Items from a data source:
────────────────────────────────────────

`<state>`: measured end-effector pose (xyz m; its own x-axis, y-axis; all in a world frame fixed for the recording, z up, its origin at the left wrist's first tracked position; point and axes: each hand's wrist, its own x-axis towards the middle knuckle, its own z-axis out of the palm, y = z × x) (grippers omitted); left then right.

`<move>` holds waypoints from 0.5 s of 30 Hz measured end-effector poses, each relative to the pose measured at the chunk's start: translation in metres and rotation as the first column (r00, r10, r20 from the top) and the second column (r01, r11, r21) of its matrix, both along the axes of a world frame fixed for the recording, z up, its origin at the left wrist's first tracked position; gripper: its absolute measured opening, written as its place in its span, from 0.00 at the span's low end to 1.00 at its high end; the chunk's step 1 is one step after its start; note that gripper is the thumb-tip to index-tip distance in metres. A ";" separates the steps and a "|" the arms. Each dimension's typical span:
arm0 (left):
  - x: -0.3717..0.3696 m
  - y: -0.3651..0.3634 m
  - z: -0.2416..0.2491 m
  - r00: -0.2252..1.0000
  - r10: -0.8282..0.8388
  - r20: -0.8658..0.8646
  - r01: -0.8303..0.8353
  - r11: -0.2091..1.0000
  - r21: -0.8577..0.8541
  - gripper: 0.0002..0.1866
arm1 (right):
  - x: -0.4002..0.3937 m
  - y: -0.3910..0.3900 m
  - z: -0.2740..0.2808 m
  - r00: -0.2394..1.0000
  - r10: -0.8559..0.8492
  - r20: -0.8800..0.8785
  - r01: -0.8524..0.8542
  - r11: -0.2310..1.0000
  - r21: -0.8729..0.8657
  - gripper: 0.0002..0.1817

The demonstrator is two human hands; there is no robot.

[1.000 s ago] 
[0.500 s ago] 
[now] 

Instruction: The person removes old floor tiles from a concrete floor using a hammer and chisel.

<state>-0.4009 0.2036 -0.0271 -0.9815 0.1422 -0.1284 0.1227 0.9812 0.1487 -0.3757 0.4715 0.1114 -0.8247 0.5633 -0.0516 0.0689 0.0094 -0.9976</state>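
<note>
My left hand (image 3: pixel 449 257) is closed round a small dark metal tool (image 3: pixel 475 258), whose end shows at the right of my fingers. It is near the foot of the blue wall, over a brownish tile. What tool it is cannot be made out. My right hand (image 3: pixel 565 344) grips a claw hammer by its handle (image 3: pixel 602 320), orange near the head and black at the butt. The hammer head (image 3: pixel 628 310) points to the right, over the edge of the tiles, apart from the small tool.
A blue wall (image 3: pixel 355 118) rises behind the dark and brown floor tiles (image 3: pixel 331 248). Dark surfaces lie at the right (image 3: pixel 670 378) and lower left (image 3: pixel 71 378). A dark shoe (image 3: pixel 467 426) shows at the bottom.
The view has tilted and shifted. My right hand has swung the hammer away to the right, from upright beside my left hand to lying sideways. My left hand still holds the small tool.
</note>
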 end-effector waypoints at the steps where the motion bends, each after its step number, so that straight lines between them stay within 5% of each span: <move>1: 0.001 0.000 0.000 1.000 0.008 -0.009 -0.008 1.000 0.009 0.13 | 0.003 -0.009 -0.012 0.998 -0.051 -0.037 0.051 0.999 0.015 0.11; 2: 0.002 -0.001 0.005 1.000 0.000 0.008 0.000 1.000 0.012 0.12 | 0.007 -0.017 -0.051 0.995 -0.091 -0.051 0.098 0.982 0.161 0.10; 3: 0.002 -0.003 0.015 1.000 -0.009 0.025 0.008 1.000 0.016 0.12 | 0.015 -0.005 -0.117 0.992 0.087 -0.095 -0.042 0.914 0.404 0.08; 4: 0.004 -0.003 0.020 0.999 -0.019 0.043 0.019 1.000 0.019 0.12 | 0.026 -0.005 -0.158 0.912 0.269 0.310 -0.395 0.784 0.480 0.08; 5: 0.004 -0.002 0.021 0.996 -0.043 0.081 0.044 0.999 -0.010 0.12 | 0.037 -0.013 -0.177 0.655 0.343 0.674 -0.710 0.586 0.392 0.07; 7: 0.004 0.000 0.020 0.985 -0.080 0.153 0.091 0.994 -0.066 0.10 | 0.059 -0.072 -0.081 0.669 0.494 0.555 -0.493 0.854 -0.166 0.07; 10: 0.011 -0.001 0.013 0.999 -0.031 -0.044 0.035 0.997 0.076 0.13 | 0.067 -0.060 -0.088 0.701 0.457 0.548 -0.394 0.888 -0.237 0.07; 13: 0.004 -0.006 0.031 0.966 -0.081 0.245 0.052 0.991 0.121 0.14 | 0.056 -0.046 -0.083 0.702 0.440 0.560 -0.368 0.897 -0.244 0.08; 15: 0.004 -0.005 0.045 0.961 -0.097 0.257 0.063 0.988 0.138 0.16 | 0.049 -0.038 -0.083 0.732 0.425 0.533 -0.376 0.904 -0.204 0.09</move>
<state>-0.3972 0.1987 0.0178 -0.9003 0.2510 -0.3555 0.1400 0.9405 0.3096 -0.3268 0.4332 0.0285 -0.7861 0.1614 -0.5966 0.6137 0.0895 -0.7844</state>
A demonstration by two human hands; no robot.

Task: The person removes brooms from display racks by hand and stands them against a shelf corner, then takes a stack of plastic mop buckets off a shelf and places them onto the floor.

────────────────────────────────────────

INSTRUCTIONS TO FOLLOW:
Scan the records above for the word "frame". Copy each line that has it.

YOUR RESPONSE:
`<state>`: measured end-effector pose (xyz m; its own x-axis, y-axis; all in a world frame fixed for the recording, z up, its origin at the left wrist's first tracked position; point and axes: each hand's wrist, its own x-axis towards the middle knuckle, its own z-axis out of the palm, y = z × x) (grippers omitted); left then right.
`<move>` holds waypoints from 0.5 s of 30 Hz measured end-effector poses, each relative to the pose measured at the chunk's start: translation in metres and rotation as the first column (r00, r10, r20 from the top) and the second column (r01, r11, r21) of its matrix, both along the axes of a world frame fixed for the recording, z up, its origin at the left wrist's first tracked position; gripper: its absolute measured opening, written as its place in its span, from 0.00 at the span's low end to 1.00 at its high end; the chunk's step 1 is one step after its start; note that gripper is the thumb-tip to index-tip distance in metres. A ";" separates the steps and a "|" the arms. Each dimension's typical span:

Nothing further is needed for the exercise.